About 65 fortified churches are found in the Thiérache region of northern France, near the Belgian border. They were built here because it was a major land passage on the border between Champagne and Picardy. As a result, the area was frequently under attack.

==Germany==
Several fortified churches have been preserved, especially in the German states of Baden-Württemberg, Bavaria and Hesse. Examples are the churches of Kleinbreitenbach in Plaue, Kößlarn, Grafengehaig, Großrückerswalde, Mittelsaida, Büchenbach/Erlangen, Kriegenbrunn/Erlangen, Morsbach/Künzelsau, Espendfeld/Arnstadt, Finkenbach-Gersweiler, St. Wolfgang in Rothenburg, and the fortified church of Wenkbach.

==Ireland==

Several fortified churches survive from the medieval period, including Hospital Church (Knights Hospitaller), Taghmon Church, Old St. Mary's Church, Clonmel and St Finian's Church, Newcastle.

==Poland==
A rare surviving example of a fortress church used for defensive purposes is the Church of St. Andrew in Kraków, one of the oldest and best preserved Romanesque buildings in Poland. Located at Grodzka Street, it was built by a medieval Polish statesman Palatine Sieciech in 1079–1098. St. Andrew was the only Romanesque church in Kraków to withstand the Mongol attack of 1241.

==Portugal==
Some medieval fortified churches, monasteries, and cathedrals survive in Portugal. These buildings were built either in Romanesque or Gothic styles. Romanesque examples are the Lisbon Cathedral and the Old Cathedral of Coimbra. Gothic examples are the Church of Leça do Balio and the Guarda Cathedral.

==Romania==

The southeastern Transylvania region in Romania has among the highest numbers of existing fortified churches from the 13th to 16th centuries. More than 150 villages in the area count various types of fortified churches, seven of them being included in the UNESCO World Heritage under the name of Villages with fortified churches in Transylvania.

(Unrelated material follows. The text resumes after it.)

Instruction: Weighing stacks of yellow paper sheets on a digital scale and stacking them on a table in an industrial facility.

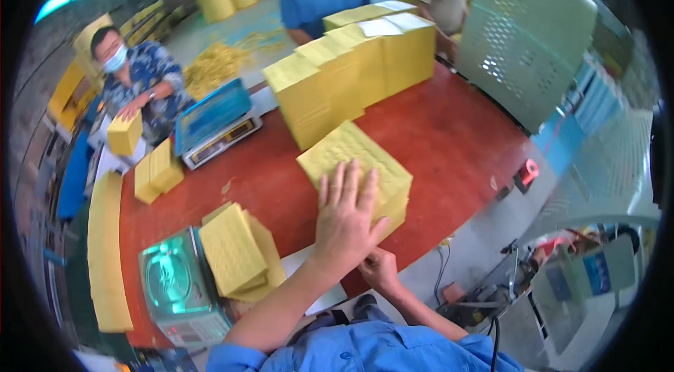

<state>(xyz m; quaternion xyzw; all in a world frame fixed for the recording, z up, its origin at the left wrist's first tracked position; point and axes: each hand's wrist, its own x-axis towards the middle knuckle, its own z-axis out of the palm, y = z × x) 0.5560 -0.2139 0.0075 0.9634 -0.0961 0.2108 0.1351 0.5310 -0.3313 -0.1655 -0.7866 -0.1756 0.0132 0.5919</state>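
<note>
A thick stack of yellow paper sheets (351, 151) with an embossed-looking top stands on the red table (449, 136) in front of me. My left hand (345, 212) lies on top of this stack, fingers stretched out and slightly spread. Just below it, by the table's near edge, my right hand (379, 270) is closed with its fingers curled. My left hand and wrist partly cover it, so what it holds, if anything, is hidden. White paper (330, 298) shows at the table edge beneath my left forearm.
Left of my arm are fanned yellow stacks (235, 252) beside a scale (179, 281). A tall yellow row (351, 66) stands behind, near a blue-trayed scale (217, 122). People stand across the table; one touches a yellow block (125, 134). A green plastic chair (523, 35) stands right.
</note>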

The northern Moldavia region also preserves numerous fortified religious buildings as a testimony of the architectural style developed in the Principality of Moldavia. Of these, eight Romanian Orthodox Churches from the 15th to 16th centuries are inscribed by UNESCO on the World Heritage List.

== Russia ==
Medieval limestone churches of Russia sometimes resembled towers and could be used for defensive purposes. At least three churches in the Moscow and Tver regions have been described as purpose-built defensive structures: namely, Kamenskoye Church, Gorodishche Church, and Gorodnya Church.

== Slovenia ==
During the Ottoman-Habsburg Wars from the late 15th to the late 17th century, the Slovene Lands were subjected to constant Ottoman raids, which reached their peak in the late 15th and early 16th century. During that period, around 300 village churches were fortified in the territory of present-day Slovenia, with another 50 in the neighboring area of southern Carinthia.

They were known as tabors (which in modern Slovene means "camp"). A dozen of such churches remain today, the most famous of which are the Holy Trinity Church in Hrastovlje, Mount Saint Mary near Ljubljana, and Podbrezje in Upper Carniola.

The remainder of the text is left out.